**Assigned task:** Reproduce the listing below in full and exactly; no pictures belong in the copy.

**Stored data:**
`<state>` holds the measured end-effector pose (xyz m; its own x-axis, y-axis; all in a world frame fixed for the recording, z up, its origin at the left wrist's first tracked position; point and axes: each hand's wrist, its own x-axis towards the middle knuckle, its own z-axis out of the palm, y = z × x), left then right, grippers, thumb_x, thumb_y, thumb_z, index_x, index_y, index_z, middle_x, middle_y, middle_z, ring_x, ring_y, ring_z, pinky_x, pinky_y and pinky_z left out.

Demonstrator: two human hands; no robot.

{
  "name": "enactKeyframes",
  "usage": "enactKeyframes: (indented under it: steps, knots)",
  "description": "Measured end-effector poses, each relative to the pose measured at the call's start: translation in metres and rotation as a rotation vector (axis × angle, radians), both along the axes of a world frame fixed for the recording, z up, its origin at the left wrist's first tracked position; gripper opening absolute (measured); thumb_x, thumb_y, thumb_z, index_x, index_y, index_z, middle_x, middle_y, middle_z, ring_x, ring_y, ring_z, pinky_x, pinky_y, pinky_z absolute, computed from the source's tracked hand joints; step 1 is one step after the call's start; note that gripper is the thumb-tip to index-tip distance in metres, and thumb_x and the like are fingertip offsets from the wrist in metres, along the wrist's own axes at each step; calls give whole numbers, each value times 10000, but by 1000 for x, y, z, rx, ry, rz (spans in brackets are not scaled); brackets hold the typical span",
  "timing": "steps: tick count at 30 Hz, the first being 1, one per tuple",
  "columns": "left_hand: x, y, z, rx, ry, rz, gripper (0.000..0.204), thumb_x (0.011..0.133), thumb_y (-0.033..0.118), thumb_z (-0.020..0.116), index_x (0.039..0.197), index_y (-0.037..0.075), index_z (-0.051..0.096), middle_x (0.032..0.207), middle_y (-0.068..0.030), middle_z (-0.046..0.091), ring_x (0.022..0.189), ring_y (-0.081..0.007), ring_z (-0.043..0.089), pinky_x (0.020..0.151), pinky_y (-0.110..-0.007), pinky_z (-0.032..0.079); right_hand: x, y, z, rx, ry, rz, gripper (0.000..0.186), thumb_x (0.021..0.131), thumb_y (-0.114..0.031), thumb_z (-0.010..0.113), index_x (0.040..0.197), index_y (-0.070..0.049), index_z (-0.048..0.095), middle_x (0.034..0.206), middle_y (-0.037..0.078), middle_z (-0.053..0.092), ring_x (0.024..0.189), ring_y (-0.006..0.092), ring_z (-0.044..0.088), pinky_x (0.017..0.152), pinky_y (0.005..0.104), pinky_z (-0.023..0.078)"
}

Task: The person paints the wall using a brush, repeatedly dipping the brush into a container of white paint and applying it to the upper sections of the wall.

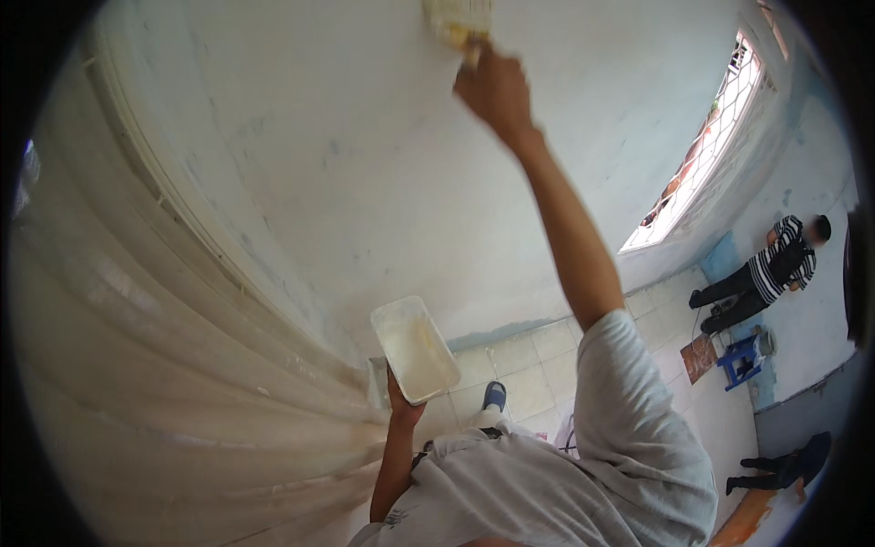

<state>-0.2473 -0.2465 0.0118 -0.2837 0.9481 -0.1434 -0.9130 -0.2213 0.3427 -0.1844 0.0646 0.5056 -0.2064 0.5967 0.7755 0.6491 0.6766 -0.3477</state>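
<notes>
High against the pale wall [337, 155], my right hand [497, 87] grips the handle of a wide paintbrush [458, 16]. The brush head meets the wall at the top of the view, and its base is yellowish. Low down, my left hand [402, 401] supports a white rectangular paint tray [416, 351] from its near side and underneath. The tray is tilted toward me, with a cream film of paint inside. Most of the left hand's fingers are hidden under the tray. Grey-blue patches mark the wall.
A long cream curtain [182, 365] hangs close on my left. A grilled window [706, 155] opens at the right. Beyond it stand a person in a striped shirt [775, 269] and a blue stool [740, 362]. Another person in dark clothes [788, 465] is farther right. Floor tiles [524, 387] lie below.
</notes>
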Motion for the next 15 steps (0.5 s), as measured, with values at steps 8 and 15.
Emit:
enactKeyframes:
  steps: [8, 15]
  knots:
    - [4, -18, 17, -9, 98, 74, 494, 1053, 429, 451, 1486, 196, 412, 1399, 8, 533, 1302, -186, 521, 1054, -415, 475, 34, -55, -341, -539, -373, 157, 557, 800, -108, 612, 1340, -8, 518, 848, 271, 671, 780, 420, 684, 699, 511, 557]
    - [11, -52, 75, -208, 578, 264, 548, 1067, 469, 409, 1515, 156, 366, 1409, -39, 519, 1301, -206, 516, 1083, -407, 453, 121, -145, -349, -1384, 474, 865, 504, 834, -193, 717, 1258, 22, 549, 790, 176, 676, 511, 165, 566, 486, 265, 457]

**Result:**
`<state>` holds the measured end-effector pose (xyz m; its own x-axis, y-axis; all in a world frame fixed for the recording, z up, its origin at the left wrist's first tracked position; point and axes: each hand's wrist, its own x-axis towards the middle knuckle, its own z-axis out of the palm, y = z × x), left then right, grippers, thumb_x, thumb_y, thumb_z, index_x, index_y, index_z, middle_x, middle_y, middle_z, ring_x, ring_y, ring_z, pinky_x, pinky_y and pinky_z left out.

Demonstrator: two human hands; no robot.

{
  "name": "enactKeyframes",
  "usage": "enactKeyframes: (indented under it: steps, knots)",
  "description": "Measured end-effector poses, each relative to the pose measured at the call's start: translation in metres and rotation as a rotation vector (axis × angle, radians), both along the axes of a world frame fixed for the recording, z up, its origin at the left wrist's first tracked position; gripper opening absolute (measured); thumb_x, thumb_y, thumb_z, index_x, index_y, index_z, middle_x, middle_y, middle_z, ring_x, ring_y, ring_z, pinky_x, pinky_y, pinky_z absolute, computed from the source's tracked hand joints; step 1 is one step after the call's start; note that gripper is the thumb-tip to index-tip distance in metres, and thumb_x and the like are fingertip offsets from the wrist in metres, along the wrist's own axes at each step; calls give whole numbers, each value times 10000, but by 1000 for x, y, z, rx, ry, rz (spans in brackets are not scaled); brackets hold the typical span",
  "timing": "steps: tick count at 30 Hz, the first being 1, one per tuple",
  "columns": "left_hand: x, y, z, rx, ry, rz, gripper (0.000..0.204), thumb_x (0.011..0.133), thumb_y (-0.033..0.118), thumb_z (-0.020..0.116), index_x (0.039..0.197), index_y (-0.037..0.075), index_z (-0.051..0.096), middle_x (0.032..0.207), middle_y (-0.068..0.030), middle_z (-0.046..0.091), ring_x (0.022..0.189), ring_y (-0.081..0.007), ring_z (-0.043..0.089), pinky_x (0.020..0.151), pinky_y (-0.110..-0.007), pinky_z (-0.032..0.079); right_hand: x, y, z, rx, ry, rz, gripper (0.000..0.186), thumb_x (0.021..0.131), thumb_y (-0.114..0.031), thumb_z (-0.010..0.113), index_x (0.040..0.197), index_y (-0.070..0.049), index_z (-0.048..0.095), middle_x (0.034..0.206), middle_y (-0.037..0.078), middle_z (-0.053..0.092), ring_x (0.024..0.189), ring_y (-0.006..0.092), ring_z (-0.044..0.088), pinky_x (0.017..0.152), pinky_y (0.005..0.104), pinky_z (-0.023..0.078)"
}

Task: The person paints the wall using a brush, repeatedly dipping the brush into a container of white paint and applying it to the upper sections of the wall.


<state>-0.2473 -0.2465 0.0118 -0.2837 0.9481 -0.1434 -0.9130 -0.2213 0.3427 -0.1844 0.0646 0.5056 -0.2064 0.5967 0.7755 0.6491 0.6766 -0.3477</state>
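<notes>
High against the pale wall [337, 155], my right hand [497, 87] grips the handle of a wide paintbrush [458, 16]. The brush head meets the wall at the top of the view, and its base is yellowish. Low down, my left hand [402, 401] supports a white rectangular paint tray [416, 351] from its near side and underneath. The tray is tilted toward me, with a cream film of paint inside. Most of the left hand's fingers are hidden under the tray. Grey-blue patches mark the wall.
A long cream curtain [182, 365] hangs close on my left. A grilled window [706, 155] opens at the right. Beyond it stand a person in a striped shirt [775, 269] and a blue stool [740, 362]. Another person in dark clothes [788, 465] is farther right. Floor tiles [524, 387] lie below.
</notes>
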Motion for the next 15 steps (0.5 s), as measured, with values at steps 8 and 15.
Emit:
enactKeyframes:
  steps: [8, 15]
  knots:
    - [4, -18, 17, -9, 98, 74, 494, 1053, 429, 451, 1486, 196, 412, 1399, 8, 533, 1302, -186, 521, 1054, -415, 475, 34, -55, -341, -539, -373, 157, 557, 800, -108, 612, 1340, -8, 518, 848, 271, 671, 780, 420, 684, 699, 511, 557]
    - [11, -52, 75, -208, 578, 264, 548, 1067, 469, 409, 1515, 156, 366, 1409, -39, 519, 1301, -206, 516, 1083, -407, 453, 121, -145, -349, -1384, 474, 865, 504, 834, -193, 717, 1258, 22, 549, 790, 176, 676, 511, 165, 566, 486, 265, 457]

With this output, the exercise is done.